Bubba is my nickname. Only two people officially call me Bubba, well I guess three. My Dad, Scott Anderson and now my husband. I am only telling you this because the above title is the second guess my husband made as to the name of my blog. I found this equally as amusing as his first suggestion. I feel like this is going to be a rough and slow week. Slow not because I won't be busy, but slow because my family is preparing for a week in Walt Disney World!!!! I am leaving early Sunday morning. My children and husband will be venturing out on a long road trip south on Saturday. Sierra, Tom and Sydney (adorable niece) are riding along. I am super excited for our week in sunny Florida, well I hope its sunny. I was stalking the weather channel's 10 day forecast and then gave up. No matter what the weather is doing, we will be having a blast either way. Sierra and I poured over the guidebook and made reservations at restaurants months ago and then re-did it all a few days ago. Two character meals!!! I cannot wait to see Syd's face when she sees "Cinderwewwa". The kid is just too much. I have some unpleasantries to take care of this week also. Dental appointments for the ladies and I on Thursday, legal crap Wednesday and Friday, school nursing tomorrow, packing, worrying, not sleeping, working on Saturday, the list goes on and on. On a brighter note Chad's birthday is Friday. I will be constructing delicious pies. Blueberry crumb and apple? Pictures to follow. Last year we went to Jamaica the day after his birthday to celebrate 15 years of marriage. We will celebrate 16 years in Disney. I am sure we will do something special, well hell the entire trip is special. I will check back later this week as the stress mounts.
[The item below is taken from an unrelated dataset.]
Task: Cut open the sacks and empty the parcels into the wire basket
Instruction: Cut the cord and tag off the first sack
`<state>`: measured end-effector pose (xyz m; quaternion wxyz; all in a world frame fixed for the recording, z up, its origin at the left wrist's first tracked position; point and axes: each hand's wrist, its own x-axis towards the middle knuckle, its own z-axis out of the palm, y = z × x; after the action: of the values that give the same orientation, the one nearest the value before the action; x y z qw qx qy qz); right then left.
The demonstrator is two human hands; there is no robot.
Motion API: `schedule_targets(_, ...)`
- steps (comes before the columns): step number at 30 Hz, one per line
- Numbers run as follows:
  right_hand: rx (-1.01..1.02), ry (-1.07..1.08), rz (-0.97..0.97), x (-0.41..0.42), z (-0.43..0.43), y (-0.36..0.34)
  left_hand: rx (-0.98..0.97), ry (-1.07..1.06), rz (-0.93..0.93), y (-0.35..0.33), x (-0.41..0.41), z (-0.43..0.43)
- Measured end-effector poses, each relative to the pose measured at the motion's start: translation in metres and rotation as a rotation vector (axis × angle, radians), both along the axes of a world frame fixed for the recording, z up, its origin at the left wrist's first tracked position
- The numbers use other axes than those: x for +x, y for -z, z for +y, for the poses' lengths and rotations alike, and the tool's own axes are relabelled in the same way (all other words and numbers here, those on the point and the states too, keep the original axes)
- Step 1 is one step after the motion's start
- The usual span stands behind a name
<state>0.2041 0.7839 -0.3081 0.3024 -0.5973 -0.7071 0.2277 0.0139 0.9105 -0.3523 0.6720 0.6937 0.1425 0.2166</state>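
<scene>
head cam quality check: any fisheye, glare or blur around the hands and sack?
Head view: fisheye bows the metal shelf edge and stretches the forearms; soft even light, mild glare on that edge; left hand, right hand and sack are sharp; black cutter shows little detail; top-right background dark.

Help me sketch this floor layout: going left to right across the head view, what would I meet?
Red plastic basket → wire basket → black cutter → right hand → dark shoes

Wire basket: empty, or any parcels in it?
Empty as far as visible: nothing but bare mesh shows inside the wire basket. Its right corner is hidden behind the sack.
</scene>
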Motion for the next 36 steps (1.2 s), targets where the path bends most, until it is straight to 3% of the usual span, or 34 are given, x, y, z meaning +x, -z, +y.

Thursday, September 8, 2011

Real Housewives of Elkton


I asked my husband if he could guess my Blog's title, he guessed the above title and another that I will share at a later date.  I am not really sure where to start, so I will start with a little information. My name is Jessica. I am 37 years old. I have two daughters Aselyn(10) and Vienne(8). I have one very elderly dog Hawthorne(16yrs5mo16days) not that I'm counting, and one cat Luna(approximate age 1yr). One husband, Chad(36years11mo357days) haha, not that I'm counting.  That is my little family.  I come from a big family  of 8 children. I have one older sister Sunshine, then me, then Sierra, Gideon, Caitlin, Zoe, Gabriel and lastly Phoebe. I won't list their ages but there are 20 years between the oldest and the youngest. My older sister cried when my Mom told us she was pregnant with Phoebe, although it turned out fine. I wouldn't trade any of them. Not a bad one in the bunch. How is this possible you ask? I have two stellar parents Karen and Rick. They have been married for 41years. Not all wonderful years and yet they keep going. My parents are an inspiration to many people, including me. I happen to have an awesome family. We have had our fair share of issues. So many issues, so little time to type. I could tell stories about the Websters all day. I'm sure I will share some on this blog.